One thing I keep coming back to with AI is that we often talk about big failures as though they always come from big problems. But in practice, that is not always how systems break. Sometimes the problem starts with something so small you almost feel silly talking about it afterwards.
Recently, I was working on a Naive Bayes classification trial, testing how text was being processed and classified. Everything looked like it was working properly. The logic seemed right, the structure seemed right, and the system appeared to be doing what I expected it to do.
Then one small thing changed…
A single quotation mark was introduced into the workflow, and the result failed.
Now, on one level, that sounds like a simple coding issue. And yes, you could say, “well Chris, that’s just a bug.” Fair enough. But that is not really the point. The point is what that tiny mistake revealed about how fragile some AI and machine learning workflows can become when the surrounding governance system is not watching closely enough.
Because this is the thing… human beings make small mistakes all the time. We add the wrong character. We paste something slightly differently. We change a field name. We use a different format. We include a symbol the system did not expect. Most of the time, we do not even realise we have done it.
In traditional software, these mistakes can often be caught through testing, validation or error handling. But once you start moving into machine learning environments, especially where data, tokens, language and classification patterns matter, small changes can have disproportionate effects. The system may not fail in a neat, obvious way. It may simply produce an abnormal output.
That is where this becomes important from a governance perspective.
A static governance system probably would not pick this up. It might have reviewed the model before deployment. It might have checked the documentation. It might have looked at whether the system passed its initial test cases. But it would not necessarily detect that a small human input variation had started creating strange behaviour inside the operational workflow.
And that is the problem.
Static governance assumes the system is mostly stable after approval. But AI systems do not live in stable environments. They sit inside messy workplaces, changing workflows, shifting data, human shortcuts, interface behaviours and all the strange little things people do when they are just trying to get their job done.
That is why abnormal outputs matter.
They are often the early signals that something is starting to drift. Not always catastrophically. Not always dramatically. Sometimes it is just a slightly odd classification, an unexpected confidence score, an inconsistent result or a pattern that does not quite fit with what the system should be doing.
This is where escalation patterns become critical.
If the same type of abnormal output appears once, it may be noise. If it appears repeatedly, across certain workflows or after certain types of inputs, then it may be telling us something. It may be showing us that the system is reacting to a change in the environment that no one has formally recognised yet.
That is why I think adaptive learning governance systems are going to become essential.
A governance system should not just ask whether the AI passed an initial approval process.

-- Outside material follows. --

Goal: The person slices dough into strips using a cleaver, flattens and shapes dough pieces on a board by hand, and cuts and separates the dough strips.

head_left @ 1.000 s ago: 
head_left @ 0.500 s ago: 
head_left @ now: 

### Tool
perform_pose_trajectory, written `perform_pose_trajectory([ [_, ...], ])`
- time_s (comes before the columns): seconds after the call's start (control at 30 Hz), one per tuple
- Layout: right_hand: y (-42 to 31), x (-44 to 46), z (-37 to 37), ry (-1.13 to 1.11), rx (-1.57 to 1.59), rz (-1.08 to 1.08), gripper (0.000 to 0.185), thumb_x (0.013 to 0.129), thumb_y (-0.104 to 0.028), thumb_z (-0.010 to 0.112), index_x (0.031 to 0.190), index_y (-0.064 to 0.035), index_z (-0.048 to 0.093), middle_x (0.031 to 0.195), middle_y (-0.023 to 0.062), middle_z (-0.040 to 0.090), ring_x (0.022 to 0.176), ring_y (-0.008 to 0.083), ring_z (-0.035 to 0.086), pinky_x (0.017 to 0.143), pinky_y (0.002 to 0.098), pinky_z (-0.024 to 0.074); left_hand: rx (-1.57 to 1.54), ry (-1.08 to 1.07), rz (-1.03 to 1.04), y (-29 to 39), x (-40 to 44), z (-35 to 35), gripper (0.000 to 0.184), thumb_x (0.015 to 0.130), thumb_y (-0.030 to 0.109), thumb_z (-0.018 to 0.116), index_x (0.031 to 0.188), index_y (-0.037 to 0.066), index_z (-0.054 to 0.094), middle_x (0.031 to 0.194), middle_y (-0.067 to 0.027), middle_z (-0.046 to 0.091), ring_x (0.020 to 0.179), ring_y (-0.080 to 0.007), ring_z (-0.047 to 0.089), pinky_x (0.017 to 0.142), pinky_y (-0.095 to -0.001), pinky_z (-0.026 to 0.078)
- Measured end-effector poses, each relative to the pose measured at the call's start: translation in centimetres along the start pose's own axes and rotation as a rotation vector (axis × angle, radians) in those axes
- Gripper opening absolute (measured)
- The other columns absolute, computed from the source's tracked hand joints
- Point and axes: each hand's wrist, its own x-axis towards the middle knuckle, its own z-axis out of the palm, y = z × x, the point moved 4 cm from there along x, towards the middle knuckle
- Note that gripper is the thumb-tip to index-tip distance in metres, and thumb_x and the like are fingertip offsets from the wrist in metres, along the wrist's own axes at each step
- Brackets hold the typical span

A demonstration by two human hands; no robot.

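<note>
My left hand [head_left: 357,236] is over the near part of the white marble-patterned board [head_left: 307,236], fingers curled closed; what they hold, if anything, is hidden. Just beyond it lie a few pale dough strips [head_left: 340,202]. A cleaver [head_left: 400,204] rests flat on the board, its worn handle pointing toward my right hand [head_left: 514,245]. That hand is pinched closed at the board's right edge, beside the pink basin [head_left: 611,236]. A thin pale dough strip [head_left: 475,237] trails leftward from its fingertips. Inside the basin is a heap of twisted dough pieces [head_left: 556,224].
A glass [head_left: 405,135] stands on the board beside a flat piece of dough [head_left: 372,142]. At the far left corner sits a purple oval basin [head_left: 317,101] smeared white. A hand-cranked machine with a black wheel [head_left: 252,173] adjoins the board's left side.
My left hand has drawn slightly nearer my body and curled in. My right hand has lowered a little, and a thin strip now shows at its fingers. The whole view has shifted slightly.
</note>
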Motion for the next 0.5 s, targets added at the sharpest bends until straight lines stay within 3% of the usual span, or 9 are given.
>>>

It should be watching how the system behaves over time. It should notice when outputs become unusual, when errors cluster, when confidence levels shift, when humans keep overriding the system, or when a particular workflow starts producing unexpected results.
That is the difference between static governance and adaptive governance.
Static governance asks, “Did we approve this system?”
Adaptive governance asks, “Is this system still behaving the way we expected?”
And that second question is where the future is heading.
Because as AI becomes more embedded in legal work, financial systems, healthcare, operational decision-making and workplace automation, we cannot rely on a governance model that only looks backwards. We need governance that can see what is happening now and learn from what the system is doing in real time.
The lesson from my Naive Bayes trial was simple but pretty powerful.
A single quotation mark should not become a major issue.
But in complex systems, small mistakes can become signals. And if we are not monitoring those signals, we may miss the early warning signs that something is starting to go wrong.
That is why adaptive governance matters. Not because it makes AI perfect. It never will.
But because it gives us a better chance of seeing the strange behaviour before it becomes a serious problem.And in this new AI environment, that might be the difference between a system we can trust… and one we only thought we could.